Haber Global'de ‘Jülide Ateş'le 40 dakika’ programına konuk olan Saadet Partisi Genel Başkanı Temel Karamollaoğlu, yazar ve sanatçılardan oluşan 33 kişinin Sivas'ta kaldığı otelde yakılarak öldürüldüğü Sivas Katliamı’na ilişkin açıklamalarda bulundu. Karamollaoğlu, Madımak olaylarıyla ilgili elinden geleni yaptığını savundu. Olayın önlenmesi konusunda asıl sorumluların dönemin valisi ve emniyet müdürü olduğunu ileri süren Karamollaoğlu, “Utanıyor musunuz” sorusuna ise olaydan dolayı üzüntü duyduğunu, ancak dönemin belediye başkanı olmasına karşın sorumluluğunun bulunmadığını söyledi.

"KİMSE VALİYE, EMNİYET MÜDÜRÜNE SORMUYOR BUNU"

"İnsanların ölmesi için böyle bir şey yapıldığı kanaatinde değilim" diyen Karamollaoğlu, şu yanıtı verdi: "Ben bunu itham olarak görürüm.

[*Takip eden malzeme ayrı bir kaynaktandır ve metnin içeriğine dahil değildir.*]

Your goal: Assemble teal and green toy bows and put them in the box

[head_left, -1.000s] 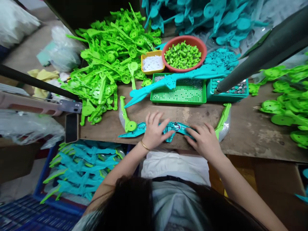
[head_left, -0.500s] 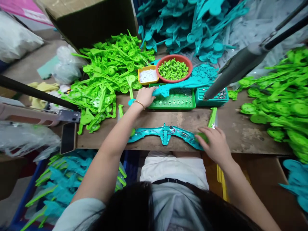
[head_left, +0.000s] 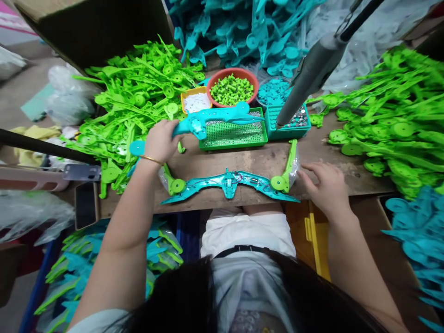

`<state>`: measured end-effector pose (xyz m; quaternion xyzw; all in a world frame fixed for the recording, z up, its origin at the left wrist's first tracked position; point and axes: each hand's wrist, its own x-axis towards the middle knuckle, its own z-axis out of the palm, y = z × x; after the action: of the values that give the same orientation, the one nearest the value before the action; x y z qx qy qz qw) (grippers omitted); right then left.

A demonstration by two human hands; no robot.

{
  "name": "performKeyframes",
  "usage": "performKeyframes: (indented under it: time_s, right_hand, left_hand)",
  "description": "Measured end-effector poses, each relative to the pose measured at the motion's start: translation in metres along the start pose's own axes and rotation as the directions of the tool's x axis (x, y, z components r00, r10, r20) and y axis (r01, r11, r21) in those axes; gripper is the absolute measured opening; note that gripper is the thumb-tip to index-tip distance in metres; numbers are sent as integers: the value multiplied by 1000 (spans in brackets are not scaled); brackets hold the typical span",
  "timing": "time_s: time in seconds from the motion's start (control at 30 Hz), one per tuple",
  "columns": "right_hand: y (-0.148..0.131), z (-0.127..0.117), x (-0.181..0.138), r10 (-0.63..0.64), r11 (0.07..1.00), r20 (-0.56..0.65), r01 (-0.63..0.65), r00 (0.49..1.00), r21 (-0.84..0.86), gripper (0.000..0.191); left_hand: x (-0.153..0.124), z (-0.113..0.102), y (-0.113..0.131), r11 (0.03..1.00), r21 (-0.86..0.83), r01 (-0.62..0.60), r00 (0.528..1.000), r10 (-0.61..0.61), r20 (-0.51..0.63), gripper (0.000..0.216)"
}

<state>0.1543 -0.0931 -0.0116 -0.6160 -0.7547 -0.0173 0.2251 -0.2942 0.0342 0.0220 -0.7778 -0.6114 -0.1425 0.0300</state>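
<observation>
My left hand (head_left: 161, 141) is closed around a teal bow-shaped plastic shell (head_left: 197, 122), held above the bench left of the green basket. On the bench before me lies a second teal shell (head_left: 208, 182), its inner side up, with wires and small fittings along it. A green plastic arm (head_left: 176, 186) sits at its left end, and another green arm (head_left: 279, 183) at its right end; both have clear plastic attached. My right hand (head_left: 326, 187) is just right of that second arm, fingers apart, holding nothing.
A green perforated basket (head_left: 232, 144) and a teal tray (head_left: 286, 134) hold small metal parts. Behind stand a red bowl (head_left: 255, 95) of green pieces and a yellow tray (head_left: 183, 107). A grey hanging screwdriver (head_left: 307, 81) slants over the teal tray. Green arms pile up on both sides.
My left hand has drawn the held teal shell to the left and nearer. My right hand has come off the right end of the lying shell and moved right.
</observation>
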Motion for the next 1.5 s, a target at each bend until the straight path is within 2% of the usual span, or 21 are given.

Niye beni utandırsın ki? Ben bunun ne sorumlusuyum ne de bu hadiselerin önüne geçmekle mükellef bir makamdaydım. Belediye başkanıydım. Kimse valiye, emniyet müdürüne sormuyor bunu. Halbuki onların görevi meydana gelen bu hadiseleri önlemekti. Bu hadiselerin olmaması için tedbir almaktı, hiç alakası olmayan bir insan neden utanç duyacak? Bundan dolayı üzülüyor ve hayıflanıyorum neden önlemedi diye. Ben o zaman konuşmaları takip etmemiştim ama şimdi çıkıyor. Yalvar yakar olmuşum insanlara karşı yapmayın etmeyin… Orada bir taşlama vs olmuş emniyet müdürü beni alıp götürdü. O zaman gençlere ‘yapmayın, etmeyin’ diye yalvarmama rağmen buna engel olamamışım. O zaman bütün medya bana saldırdı. İşin en üzücü tarafı sanırım Milliyet’teydi, itfaiyenin başındaki bir kişinin fotoğrafını çekti, Karamollaoğlu halkı kışkırtıyor diye yazdı. Sizde benim hiç mi fotoğrafım yoktu da bu adamın ben olmadığımı göremediniz? Bunların hepsi kasıtlı olarak Refah Partisi’ne saldırmak için bahaneydi. Neden esas sorumlular hesaba çekilmiyor da bir belediye başkanı çekiliyor ki, ben bir fert olarak üzerime düşenden fazlasını yapmışım. Bu konular gündeme gelince benim o konuşmalarım da çıkınca bana telefon edip ‘Hakkını helal et’ diyen birçok insan oldu. ‘Siz kışkırttınız’ zannediyorduk dediler. Öbür taraftan da bunu söylerken kimseyi itham etmekle söylemiyorum, ölen ölmüştür. İnsanların canı yanıyor bir şey diyemem. Katliam kasıtlı yapıyor bir şey diyemem. İnsanların ölmesi için böyle bir şey yapıldığı kanaatinde değilim. TV’lere bakınca gördüğüm manzara şuydu: Bir adam elinde benzin bidonu arabalara döküyor, perdeleri yakmaya çalışıyor o hengamede insanlar hayatlarını kaybediyor. Bir komplo varsa onu bulmaları gerekir."

"SORUMLU DERİN DEVLET"

"Sivas Katliamı'nın sorumlusu kim?" sorusuna "Bence derin devlet" diyen Karamollaoğlu, şunları söyledi: "Ama kimse derin devletin kim olduğunu bilmiyor. Bu hadise çıkmadan iki gün önce aczmendi Sivas’ta ortaya çıktı. Bunlar dikkate alındığında bir şey var mı diye insanın aklına geliyor. 1993 Türkiye’nin en karmaşık yılıdır. Özal hayatını kaybetti, Eşref Paşa’ya suikast o zaman düzenlendi. Bu hadiseyi kınamamak mümkün değil."

"BENDEN BAŞKA KİMSE ÇABALAMADI"

Karamollaoğlu, "Katliamı önlemek için ne yaptınız?" sorusuna ise şu yanıtı verdi: "Benden başka kimse çabalamadı. Ancak polis bana bağlı değil. Neden bunları onlara sormuyorsunuz? Ben görevden alındım. Ancak bu hadiseler karşısında yorum yapmaktan çekinmedim. 15 gün önce Divriği’de terör hadiseleri gelmiş, bir hafta önce başka bir yerde başka bir hadise gelmiş. O gün orada Sivas’ta çevik kuvvet kalmamış. Bir komplo olduğu zaten belli."